In the 1980s, the derogatory term “happy clappy” was applied to evangelicals. Proper church services ought to be restrained, the thinking went, and there was something not quite British about all this Graham Kendrick Shine Jesus Shine malarkey.
So I come to Psalm 47, and it turns out that the Bible itself is in favour of people clapping. It starts:
Clap your hands, all you nations;
shout to God with cries of joy.
For the Lord Most High is awesome,
the great King over all the earth.
He subdued nations under us,
peoples under our feet.
He chose our inheritance for us,
the pride of Jacob, whom he loved.
And why are followers of God encouraged to clap? Well, this psalm reflects back on God’s activities recorded in Joshua.
It brings together two big ideas.
1. God is sovereign
The idea of sovereignty does not mean that God is responsible for every act that occurs – he has delegated by giving people free will. But he is the only being infinitely powerful over creation.
David G. Firth, in his book Joshua (in the Evangelical Biblical Theology Commentary series), says:
In these [first Psalm 47] verses, the importance of Yahweh’s reign over all the peoples is affirmed, with the gift of the land to Israel as particular evidence of his sovereignty.

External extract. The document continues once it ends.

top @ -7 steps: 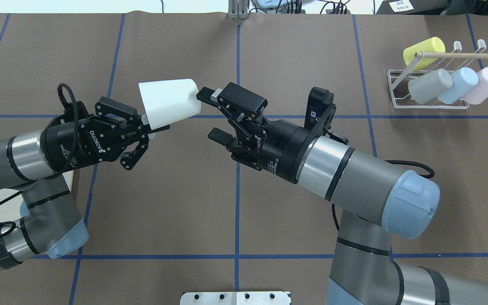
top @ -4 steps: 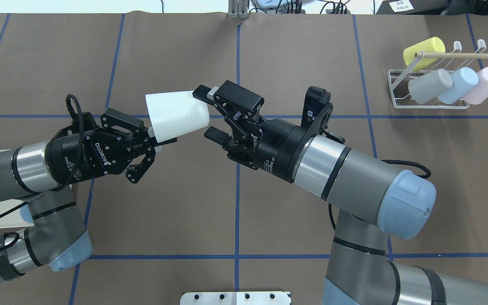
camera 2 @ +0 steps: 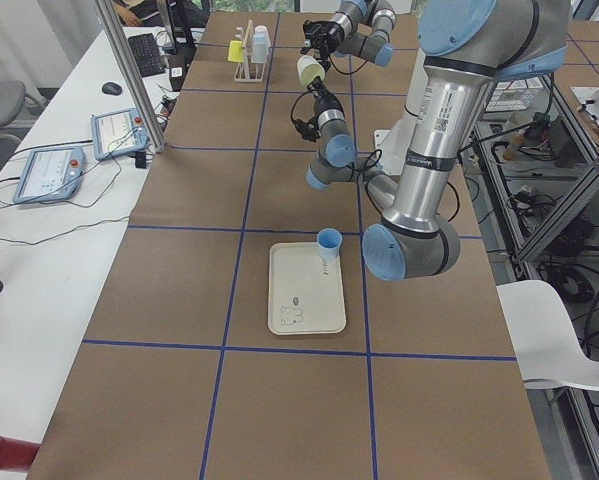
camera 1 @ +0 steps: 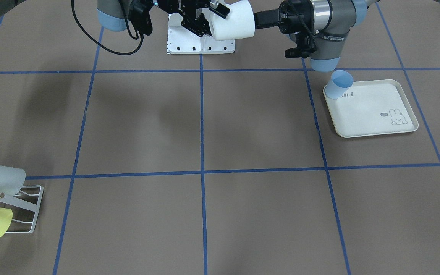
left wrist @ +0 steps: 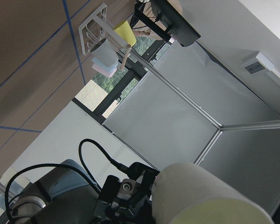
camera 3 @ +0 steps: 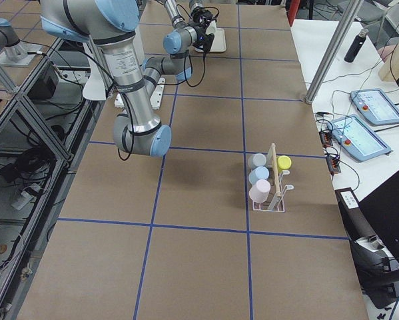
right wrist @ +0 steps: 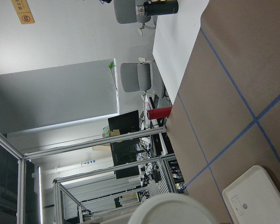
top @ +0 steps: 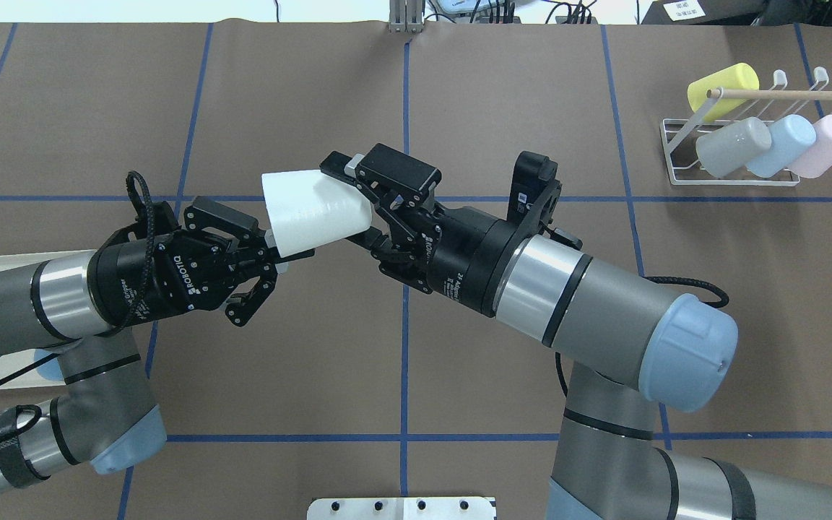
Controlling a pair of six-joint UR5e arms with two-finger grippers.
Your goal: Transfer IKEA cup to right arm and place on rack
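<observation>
Holding the IKEA cup (top: 315, 209) aloft over the worktop (top: 459, 375), far from the rack (top: 669, 152), rim pinched in closed jaws of the left gripper (top: 271, 254), base straddled by spread, unclamped jaws of the right gripper (top: 349, 202); risking a drop if released before a firm right-side clamp.

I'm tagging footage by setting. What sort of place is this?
Probably a robotics lab: a left arm and right arm over a tape-gridded table, teach pendants on a side bench, office chairs nearby.

A light-blue cup (camera 1: 339, 86) stands in one corner of the cream rabbit-print tray (camera 1: 365, 110); blue tape (camera 1: 201, 114) grids the table (camera 1: 139, 122).
</observation>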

The claim of verse 8 [below], that God reigns over the nations, is thus particularly rooted in the experience of Israel receiving the land.
Verse 8 and 9 read:
God reigns over the nations;
God is seated on his holy throne.
The nobles of the nations assemble
as the people of the God of Abraham,
for the kings of the earth belong to God;
he is greatly exalted.
Earthly leaders may seem very powerful, but they are not compared to God.
2. God is faithful
A major part of the plot in the 1999 movie The Matrix is about a betrayal by a character called Cypher. He decides life would be easier if he sold out his side and was allowed to forget the truth of his situation.

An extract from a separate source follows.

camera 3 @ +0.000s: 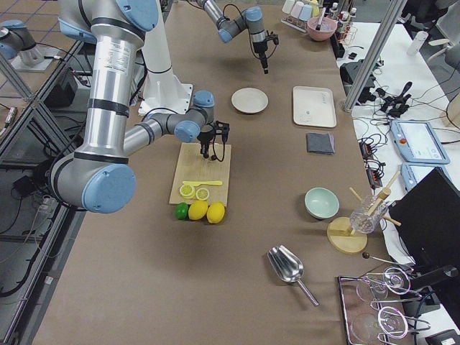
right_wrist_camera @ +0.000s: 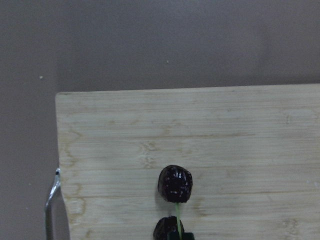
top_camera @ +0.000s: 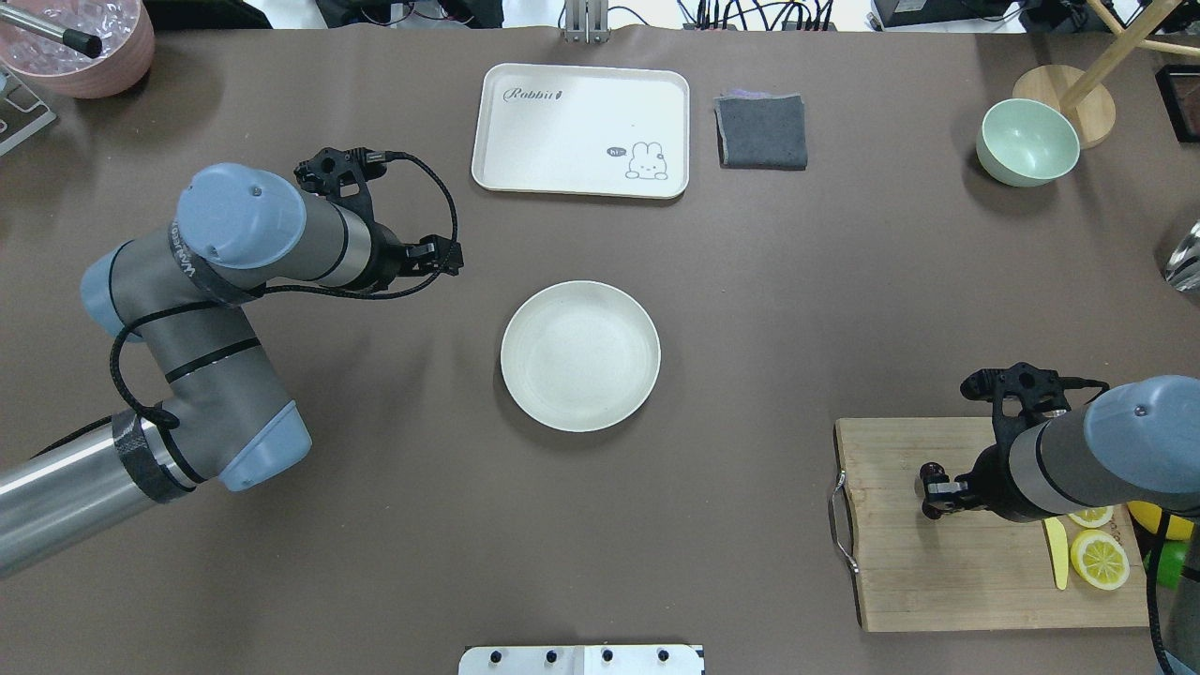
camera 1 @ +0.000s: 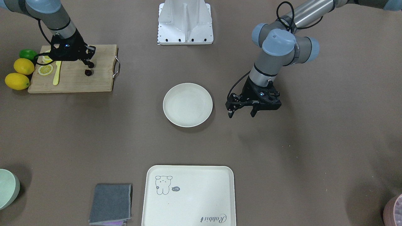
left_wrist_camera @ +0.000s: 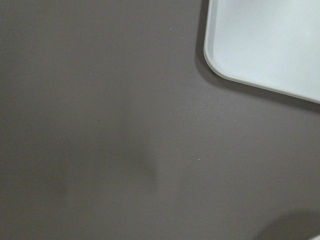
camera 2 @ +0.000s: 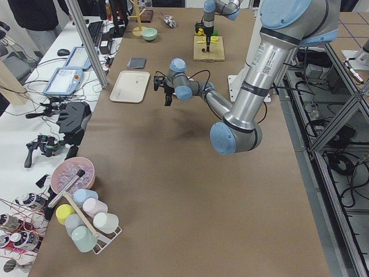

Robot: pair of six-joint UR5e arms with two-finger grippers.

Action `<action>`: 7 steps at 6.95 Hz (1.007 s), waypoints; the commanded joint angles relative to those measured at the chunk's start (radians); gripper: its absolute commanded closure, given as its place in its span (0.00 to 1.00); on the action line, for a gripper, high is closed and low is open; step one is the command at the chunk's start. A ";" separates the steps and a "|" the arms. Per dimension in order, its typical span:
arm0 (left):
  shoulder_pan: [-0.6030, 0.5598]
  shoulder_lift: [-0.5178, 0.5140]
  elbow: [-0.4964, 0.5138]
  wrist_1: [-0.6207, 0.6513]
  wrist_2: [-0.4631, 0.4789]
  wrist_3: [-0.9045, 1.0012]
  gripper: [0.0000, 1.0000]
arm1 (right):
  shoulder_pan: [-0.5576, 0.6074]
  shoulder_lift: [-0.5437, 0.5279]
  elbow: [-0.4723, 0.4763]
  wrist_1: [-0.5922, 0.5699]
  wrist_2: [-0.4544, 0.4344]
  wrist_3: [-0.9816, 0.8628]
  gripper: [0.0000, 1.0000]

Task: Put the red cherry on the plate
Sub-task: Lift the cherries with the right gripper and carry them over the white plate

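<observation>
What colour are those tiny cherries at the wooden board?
The cherries are glossy dark maroon, nearly black, on a green stem; clearest in the right wrist view.

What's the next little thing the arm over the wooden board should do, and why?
Probably lift the right gripper straight up a little: it seems shut on the stem of the red cherry, which hangs low over the cutting board, and the plate stands empty, away from the board.

Glossy near-black maroon red cherry [right_wrist_camera: 175, 183], cream-white plate [camera 1: 187, 105] (plain), pale wood-grain board [camera 1: 94, 83], yellow lemons [camera 1: 23, 66], brown table [camera 1: 282, 157]
</observation>
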 commanded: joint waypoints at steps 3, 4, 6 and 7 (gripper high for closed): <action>-0.121 0.014 0.001 0.000 -0.046 0.213 0.02 | 0.118 0.213 0.008 -0.126 0.066 -0.015 1.00; -0.173 0.049 0.001 -0.006 -0.053 0.223 0.02 | 0.129 0.408 -0.046 -0.278 0.056 -0.017 1.00; -0.226 0.147 0.004 -0.050 -0.057 0.267 0.02 | 0.127 0.660 -0.200 -0.339 0.019 -0.018 1.00; -0.281 0.210 0.005 -0.048 -0.066 0.419 0.02 | 0.127 0.758 -0.288 -0.338 0.001 -0.044 1.00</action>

But God is never like that: he shows faithfulness to his followers. In Joshua, God implements a promise made to Abraham hundreds of years earlier about the land of Canaan. God repeated the promise, including to Jacob.
Jacob was travelling north from Beersheba, in the Negev desert in what is now southern Israel. And God told him (Genesis 28, NIV):
I am the LORD, the God of your father Abraham and the God of Isaac. I will give you and your descendants the land on which you are lying. Your descendants will be like the dust of the earth, and you will spread out to the west and to the east, to the north and to the south. All peoples on earth will be blessed through you and your offspring. I am with you and will watch over you wherever you go, and I will bring you back to this land.
So in the psalm, we read:
He chose our inheritance for us,
the pride of Jacob, whom he loved.
The CSB Study Bible, talking about an entirely different passage, suggests that “the pride of Jacob” is sometimes a reference to Yahweh himself. So we might interpret this section as the idea that God loved Jacob and Jacob loved God.